- Work to be completed -
In the entries below, find the line with "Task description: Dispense" and the line with "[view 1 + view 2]"; reproduce those two lines and all lines between them exactly, without pictures.

** Available data follows **

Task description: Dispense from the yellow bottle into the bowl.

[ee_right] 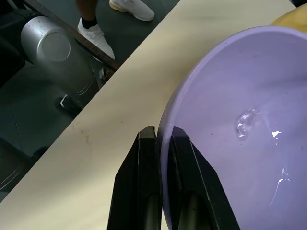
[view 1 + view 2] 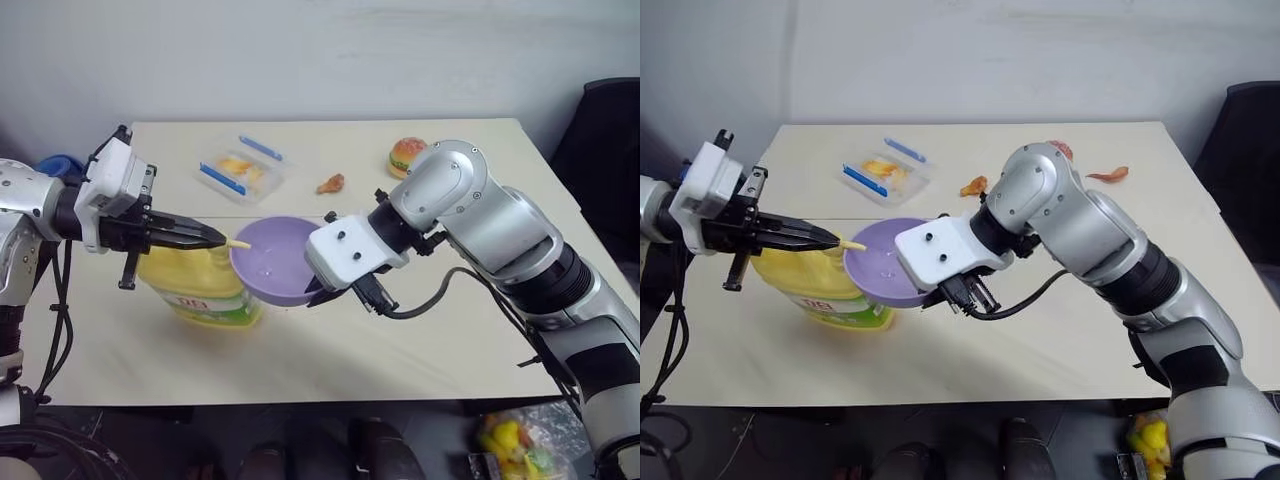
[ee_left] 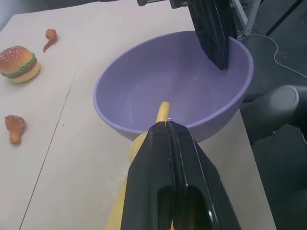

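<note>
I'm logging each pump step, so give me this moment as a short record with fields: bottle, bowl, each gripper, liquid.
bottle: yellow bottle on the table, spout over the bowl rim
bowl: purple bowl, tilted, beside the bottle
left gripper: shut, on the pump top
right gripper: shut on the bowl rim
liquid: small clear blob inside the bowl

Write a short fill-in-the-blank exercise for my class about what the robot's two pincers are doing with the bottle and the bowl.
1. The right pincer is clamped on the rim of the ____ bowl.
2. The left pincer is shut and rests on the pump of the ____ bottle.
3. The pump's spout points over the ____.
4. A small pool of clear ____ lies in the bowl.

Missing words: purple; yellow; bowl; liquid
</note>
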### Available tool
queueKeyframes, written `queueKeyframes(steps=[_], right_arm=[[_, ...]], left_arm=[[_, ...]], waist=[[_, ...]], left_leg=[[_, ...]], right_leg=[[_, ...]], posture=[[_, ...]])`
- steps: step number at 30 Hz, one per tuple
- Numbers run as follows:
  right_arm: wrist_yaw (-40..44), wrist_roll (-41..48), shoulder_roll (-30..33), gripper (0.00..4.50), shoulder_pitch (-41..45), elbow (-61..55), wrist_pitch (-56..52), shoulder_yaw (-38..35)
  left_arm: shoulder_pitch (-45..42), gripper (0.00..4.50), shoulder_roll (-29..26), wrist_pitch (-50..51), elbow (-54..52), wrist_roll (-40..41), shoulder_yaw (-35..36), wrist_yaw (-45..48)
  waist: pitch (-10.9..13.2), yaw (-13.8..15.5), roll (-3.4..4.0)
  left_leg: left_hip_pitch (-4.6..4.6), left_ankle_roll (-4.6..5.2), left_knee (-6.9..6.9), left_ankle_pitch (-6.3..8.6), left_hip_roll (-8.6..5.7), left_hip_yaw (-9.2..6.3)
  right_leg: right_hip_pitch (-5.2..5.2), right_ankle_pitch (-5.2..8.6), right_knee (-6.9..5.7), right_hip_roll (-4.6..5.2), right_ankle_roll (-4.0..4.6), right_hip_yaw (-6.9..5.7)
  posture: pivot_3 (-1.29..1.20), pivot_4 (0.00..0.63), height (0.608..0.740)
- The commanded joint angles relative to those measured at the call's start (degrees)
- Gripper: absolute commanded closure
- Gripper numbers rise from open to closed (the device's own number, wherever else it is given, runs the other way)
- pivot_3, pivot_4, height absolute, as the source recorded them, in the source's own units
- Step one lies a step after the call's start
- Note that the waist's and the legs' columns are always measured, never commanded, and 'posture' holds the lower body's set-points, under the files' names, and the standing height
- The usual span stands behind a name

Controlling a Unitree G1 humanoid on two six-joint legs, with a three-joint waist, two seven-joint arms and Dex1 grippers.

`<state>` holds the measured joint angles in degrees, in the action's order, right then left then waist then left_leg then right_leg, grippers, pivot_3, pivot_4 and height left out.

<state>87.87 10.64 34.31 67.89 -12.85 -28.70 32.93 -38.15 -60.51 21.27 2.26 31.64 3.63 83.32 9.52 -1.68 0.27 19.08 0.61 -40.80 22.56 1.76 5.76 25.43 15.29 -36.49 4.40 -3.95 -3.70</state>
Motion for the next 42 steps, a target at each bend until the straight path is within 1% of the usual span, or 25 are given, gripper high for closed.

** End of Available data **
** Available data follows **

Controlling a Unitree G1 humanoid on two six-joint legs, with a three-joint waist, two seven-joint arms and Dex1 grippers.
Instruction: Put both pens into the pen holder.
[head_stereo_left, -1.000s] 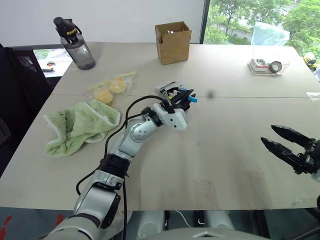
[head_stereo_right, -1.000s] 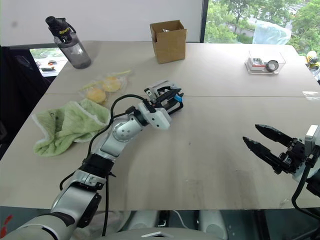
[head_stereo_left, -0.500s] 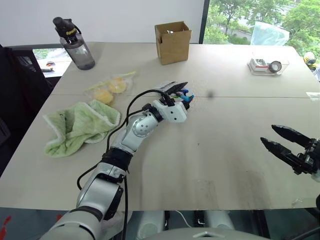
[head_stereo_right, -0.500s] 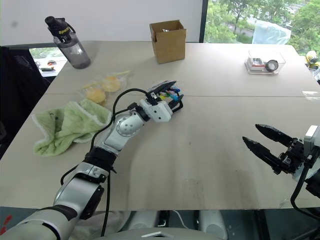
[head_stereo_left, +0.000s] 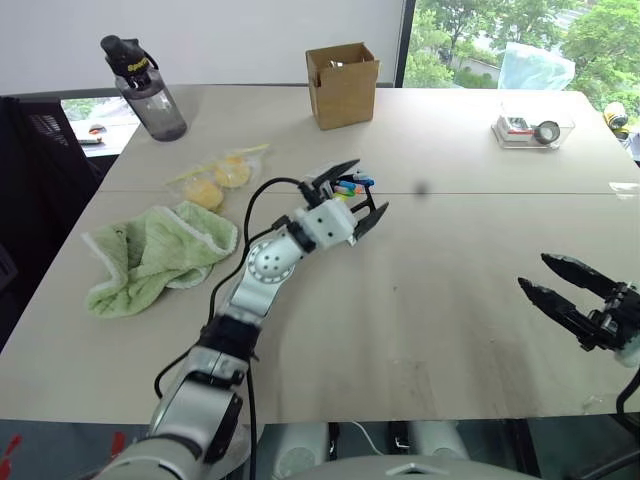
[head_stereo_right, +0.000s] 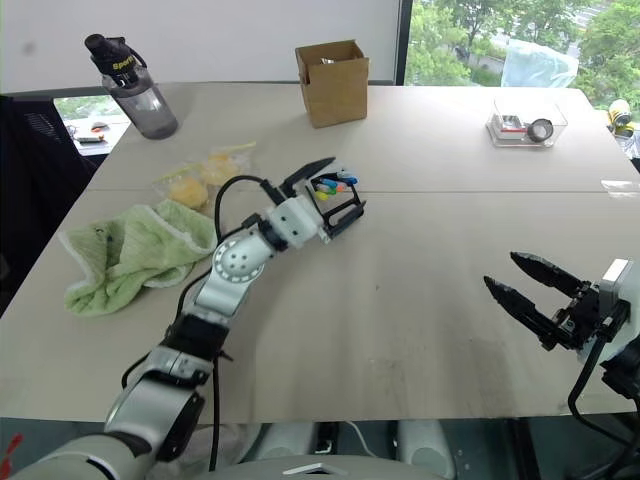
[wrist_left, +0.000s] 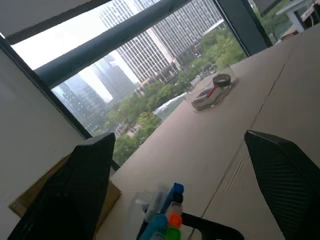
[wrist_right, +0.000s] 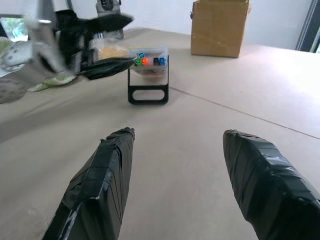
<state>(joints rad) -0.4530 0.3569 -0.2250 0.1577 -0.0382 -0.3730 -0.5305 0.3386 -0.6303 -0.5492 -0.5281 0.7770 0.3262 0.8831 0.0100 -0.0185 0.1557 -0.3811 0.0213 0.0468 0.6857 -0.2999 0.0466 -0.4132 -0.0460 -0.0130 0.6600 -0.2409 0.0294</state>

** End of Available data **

- Your response -
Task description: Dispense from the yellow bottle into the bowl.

[ee_right] 
[view 1 + view 2] 

Nothing else remains in this exercise.